EXERCISE BRIEF – Below is a listing; give only the number of its lines that contain the word "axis".

# # # #

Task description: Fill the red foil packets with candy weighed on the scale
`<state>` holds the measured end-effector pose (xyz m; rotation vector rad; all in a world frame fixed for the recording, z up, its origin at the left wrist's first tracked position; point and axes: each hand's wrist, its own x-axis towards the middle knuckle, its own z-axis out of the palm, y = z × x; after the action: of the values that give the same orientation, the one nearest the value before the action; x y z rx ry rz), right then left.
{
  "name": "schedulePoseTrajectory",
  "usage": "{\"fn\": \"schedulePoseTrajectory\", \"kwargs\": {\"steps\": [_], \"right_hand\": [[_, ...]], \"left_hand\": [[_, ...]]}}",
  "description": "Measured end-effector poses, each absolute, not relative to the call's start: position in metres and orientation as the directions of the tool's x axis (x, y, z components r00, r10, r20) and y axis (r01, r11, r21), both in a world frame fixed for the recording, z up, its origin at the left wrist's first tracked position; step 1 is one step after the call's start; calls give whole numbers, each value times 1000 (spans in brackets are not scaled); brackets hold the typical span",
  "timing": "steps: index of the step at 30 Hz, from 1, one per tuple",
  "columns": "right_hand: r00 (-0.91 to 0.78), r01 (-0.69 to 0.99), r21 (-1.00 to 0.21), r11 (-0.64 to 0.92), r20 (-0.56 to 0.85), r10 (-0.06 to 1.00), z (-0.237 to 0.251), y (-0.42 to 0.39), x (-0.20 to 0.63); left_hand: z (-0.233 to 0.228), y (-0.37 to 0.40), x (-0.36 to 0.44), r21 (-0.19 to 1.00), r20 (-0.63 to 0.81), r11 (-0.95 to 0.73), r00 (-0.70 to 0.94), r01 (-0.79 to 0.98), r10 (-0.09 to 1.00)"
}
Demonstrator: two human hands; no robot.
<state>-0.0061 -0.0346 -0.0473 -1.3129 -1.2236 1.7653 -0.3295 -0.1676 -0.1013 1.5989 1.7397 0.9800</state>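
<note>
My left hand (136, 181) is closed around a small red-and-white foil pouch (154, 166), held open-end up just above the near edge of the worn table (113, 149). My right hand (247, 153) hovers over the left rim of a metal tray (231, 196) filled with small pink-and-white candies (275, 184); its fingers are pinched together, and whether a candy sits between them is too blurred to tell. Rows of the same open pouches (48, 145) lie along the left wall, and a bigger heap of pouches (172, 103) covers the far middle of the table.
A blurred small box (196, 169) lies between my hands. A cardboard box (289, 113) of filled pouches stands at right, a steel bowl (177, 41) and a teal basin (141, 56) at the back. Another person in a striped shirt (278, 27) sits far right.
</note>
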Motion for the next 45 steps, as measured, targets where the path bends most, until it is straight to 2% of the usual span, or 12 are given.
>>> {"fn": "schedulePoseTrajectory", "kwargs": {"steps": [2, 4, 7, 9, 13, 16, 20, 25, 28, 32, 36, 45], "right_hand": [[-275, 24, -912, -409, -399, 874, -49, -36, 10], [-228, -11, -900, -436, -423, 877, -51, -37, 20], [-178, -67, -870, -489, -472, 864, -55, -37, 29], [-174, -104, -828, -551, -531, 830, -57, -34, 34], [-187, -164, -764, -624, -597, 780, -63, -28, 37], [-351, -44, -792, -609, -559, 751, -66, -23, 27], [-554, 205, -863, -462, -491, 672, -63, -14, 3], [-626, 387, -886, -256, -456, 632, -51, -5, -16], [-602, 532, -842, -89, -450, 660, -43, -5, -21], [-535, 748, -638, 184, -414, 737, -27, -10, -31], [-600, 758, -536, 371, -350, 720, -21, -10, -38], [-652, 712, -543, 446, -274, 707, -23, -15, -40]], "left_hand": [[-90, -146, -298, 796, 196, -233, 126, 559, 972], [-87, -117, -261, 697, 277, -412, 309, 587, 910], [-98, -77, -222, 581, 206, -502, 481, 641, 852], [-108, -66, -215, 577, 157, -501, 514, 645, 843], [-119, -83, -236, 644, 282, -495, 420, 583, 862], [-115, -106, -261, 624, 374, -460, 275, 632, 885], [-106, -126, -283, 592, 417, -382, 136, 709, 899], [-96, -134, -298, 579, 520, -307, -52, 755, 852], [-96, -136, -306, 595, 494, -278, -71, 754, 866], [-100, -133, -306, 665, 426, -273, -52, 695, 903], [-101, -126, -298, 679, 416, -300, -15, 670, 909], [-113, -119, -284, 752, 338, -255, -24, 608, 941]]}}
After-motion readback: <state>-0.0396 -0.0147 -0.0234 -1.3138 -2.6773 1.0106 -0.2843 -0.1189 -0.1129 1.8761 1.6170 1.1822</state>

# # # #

ANSWER BOX – 2